4.4. Study Limitations and Summary

This study needs to be interpreted within its natural constraints. We used one species and an acute rather than chronic experimental IR injury model. Mitochondrial function was assessed by two different redox state measurements in intact hearts, but not by mitochondrial oxygen consumption in isolated mitochondria, and we did not assess ROS production, membrane potential or ATP synthesis, neither of which would have added to differentiating severe blockade of mitochondrial electron transport from uncoupling. The IR injury assessment was limited to one TZD and one dose given twice acutely and washed out before IR. On the other hand, rosiglitazone’s effects on the redox state, with or without the PPARγ antagonist GW9662, were closely mimicked by pioglitazone; the NADH results mirrored the FAD measurements; and the GW9662 results were nearly identical to the ones in its absence, serving as internal controls. Although we have not conducted a formal dose-response study with the PPARγ antagonist GW9662 or Western blot analysis, we have chosen a dose (10 µM) commonly used to block PPARγ in the isolated heart [11] and isolated cardiomyocyte studies [41,42]. Demonstration of a change in infarct size remains the gold standard for in- and ex-vivo studies on cardioprotective or -toxic agents and strategies, even in the absence of significant functional changes. Within limits, compensatory mechanisms, such as e.g., mildly increased intracellular calcium in surviving cardiomyocytes, can make up for the loss of function in the infarcted myocardium. The infarct size is among the more sensitive parameters with earlier responses to IR than functional changes [36]. We exposed hearts from non-diabetic animals to an acute dose of rosiglitazone; chronic exposure in diabetic individuals would require the study of chronically diabetic and, thus, hyperglycemic hearts in the control group vs. normoglycemic hearts chronically exposed to a TZD which would complement but not replace the findings in the present study and add additional confounders to the study.

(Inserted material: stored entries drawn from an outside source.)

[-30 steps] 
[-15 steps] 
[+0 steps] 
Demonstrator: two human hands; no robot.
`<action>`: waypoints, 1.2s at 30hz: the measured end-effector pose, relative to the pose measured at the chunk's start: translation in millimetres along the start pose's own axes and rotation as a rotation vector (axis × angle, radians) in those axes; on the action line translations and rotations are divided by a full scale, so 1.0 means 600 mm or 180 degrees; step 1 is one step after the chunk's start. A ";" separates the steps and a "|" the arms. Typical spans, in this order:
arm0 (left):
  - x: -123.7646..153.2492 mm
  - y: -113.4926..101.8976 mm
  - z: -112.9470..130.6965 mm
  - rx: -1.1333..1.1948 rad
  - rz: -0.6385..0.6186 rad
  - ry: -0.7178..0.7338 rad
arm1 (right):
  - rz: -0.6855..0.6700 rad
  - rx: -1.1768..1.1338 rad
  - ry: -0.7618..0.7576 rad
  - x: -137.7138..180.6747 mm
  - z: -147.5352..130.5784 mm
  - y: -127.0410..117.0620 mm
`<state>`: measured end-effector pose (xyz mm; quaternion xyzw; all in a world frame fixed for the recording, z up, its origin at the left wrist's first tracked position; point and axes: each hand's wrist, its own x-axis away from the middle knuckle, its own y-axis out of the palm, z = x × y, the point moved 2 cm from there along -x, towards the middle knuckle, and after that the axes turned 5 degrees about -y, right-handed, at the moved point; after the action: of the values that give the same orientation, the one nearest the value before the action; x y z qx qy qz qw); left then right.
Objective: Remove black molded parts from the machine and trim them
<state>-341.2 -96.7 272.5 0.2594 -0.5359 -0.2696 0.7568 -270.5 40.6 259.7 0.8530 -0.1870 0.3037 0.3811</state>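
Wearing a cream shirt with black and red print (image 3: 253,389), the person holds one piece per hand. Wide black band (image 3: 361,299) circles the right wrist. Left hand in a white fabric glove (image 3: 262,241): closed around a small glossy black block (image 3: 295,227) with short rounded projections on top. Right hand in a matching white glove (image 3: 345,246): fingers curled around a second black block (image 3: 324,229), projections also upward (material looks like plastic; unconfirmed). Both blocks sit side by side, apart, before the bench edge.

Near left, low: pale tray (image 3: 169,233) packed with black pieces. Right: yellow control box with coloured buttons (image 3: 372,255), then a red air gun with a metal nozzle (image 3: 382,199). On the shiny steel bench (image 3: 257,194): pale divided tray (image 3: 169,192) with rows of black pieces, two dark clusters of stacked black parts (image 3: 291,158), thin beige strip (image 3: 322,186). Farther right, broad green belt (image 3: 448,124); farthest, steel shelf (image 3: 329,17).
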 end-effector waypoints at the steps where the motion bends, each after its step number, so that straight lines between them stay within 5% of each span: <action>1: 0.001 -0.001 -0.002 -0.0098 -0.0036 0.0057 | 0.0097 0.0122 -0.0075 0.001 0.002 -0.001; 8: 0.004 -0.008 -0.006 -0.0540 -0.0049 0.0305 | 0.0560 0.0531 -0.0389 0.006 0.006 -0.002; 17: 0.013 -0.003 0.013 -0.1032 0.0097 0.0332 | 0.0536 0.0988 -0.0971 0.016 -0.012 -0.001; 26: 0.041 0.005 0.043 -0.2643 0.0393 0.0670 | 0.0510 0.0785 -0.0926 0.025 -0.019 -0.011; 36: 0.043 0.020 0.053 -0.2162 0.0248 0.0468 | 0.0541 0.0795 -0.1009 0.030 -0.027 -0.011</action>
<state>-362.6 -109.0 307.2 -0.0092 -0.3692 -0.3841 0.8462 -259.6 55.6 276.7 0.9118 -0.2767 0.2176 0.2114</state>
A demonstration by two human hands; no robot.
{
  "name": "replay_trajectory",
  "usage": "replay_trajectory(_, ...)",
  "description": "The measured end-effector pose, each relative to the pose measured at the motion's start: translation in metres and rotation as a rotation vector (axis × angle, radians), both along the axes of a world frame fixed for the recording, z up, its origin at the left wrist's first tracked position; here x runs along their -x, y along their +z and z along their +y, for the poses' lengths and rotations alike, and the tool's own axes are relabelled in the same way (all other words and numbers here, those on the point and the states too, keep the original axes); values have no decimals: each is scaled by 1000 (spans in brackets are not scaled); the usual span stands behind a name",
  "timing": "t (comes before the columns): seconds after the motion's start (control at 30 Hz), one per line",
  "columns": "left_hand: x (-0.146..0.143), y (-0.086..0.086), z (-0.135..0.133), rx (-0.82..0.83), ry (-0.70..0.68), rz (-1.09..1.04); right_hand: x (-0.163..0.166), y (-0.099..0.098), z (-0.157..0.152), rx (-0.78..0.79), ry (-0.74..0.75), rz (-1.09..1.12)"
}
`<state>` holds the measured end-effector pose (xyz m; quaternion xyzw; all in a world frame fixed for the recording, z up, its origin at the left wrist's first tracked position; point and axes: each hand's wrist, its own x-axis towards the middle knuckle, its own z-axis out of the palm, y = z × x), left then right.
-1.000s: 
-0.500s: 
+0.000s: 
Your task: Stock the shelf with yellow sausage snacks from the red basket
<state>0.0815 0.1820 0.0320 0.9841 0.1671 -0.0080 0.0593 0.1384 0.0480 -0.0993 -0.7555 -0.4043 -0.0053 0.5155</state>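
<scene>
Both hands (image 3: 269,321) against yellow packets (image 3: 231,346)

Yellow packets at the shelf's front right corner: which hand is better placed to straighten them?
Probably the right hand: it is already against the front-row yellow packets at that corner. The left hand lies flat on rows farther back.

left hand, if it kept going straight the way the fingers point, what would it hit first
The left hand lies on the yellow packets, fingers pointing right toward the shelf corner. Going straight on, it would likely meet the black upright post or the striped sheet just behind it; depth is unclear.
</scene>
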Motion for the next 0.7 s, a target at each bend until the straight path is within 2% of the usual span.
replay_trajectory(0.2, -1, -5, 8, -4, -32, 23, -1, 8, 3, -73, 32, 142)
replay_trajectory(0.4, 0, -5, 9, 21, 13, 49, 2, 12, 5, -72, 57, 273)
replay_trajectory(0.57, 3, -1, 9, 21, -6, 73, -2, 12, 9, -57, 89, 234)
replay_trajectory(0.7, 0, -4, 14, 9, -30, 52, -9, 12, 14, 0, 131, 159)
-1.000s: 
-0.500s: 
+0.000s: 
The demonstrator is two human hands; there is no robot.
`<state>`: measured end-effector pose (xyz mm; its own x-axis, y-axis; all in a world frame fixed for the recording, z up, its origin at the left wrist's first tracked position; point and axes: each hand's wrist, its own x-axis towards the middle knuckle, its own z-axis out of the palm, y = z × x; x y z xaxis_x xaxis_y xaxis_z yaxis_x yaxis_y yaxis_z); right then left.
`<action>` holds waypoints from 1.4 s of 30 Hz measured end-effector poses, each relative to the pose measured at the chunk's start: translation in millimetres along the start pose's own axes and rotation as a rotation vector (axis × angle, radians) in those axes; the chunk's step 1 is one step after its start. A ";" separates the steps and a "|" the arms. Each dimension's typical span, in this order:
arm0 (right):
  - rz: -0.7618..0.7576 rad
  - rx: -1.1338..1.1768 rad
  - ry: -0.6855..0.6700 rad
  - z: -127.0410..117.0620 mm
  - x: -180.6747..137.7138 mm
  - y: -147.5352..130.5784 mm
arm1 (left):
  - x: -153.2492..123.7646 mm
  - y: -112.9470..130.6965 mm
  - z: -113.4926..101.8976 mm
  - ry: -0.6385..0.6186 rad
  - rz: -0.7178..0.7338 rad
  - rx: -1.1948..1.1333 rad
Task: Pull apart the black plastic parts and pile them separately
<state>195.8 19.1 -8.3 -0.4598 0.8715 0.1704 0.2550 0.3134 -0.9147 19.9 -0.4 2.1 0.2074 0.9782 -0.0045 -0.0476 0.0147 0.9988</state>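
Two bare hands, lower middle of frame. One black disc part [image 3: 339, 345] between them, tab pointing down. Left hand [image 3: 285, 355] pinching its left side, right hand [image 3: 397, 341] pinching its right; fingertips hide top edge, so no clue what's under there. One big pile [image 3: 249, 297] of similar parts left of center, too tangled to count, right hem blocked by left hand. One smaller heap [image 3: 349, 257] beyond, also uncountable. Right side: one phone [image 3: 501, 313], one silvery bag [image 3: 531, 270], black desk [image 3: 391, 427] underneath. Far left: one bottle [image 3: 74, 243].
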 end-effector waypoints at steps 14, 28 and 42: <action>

In summary, our study in rat isolated hearts suggests that the off-target effects of the TZDs, rosiglitazone and pioglitazone, include a significant degree of mitochondrial oxidation associated with aggravated myocardial IR injury that can help explain the reported increase in adverse cardiac events. Because of the large number of diabetic patients worldwide who are chronically treated with TZDs, it is important to unravel the mechanisms of these adverse effects and their clinical consequence in future studies, including diabetic IR models, in order to improve overall patient outcome while minimizing unwanted side effects.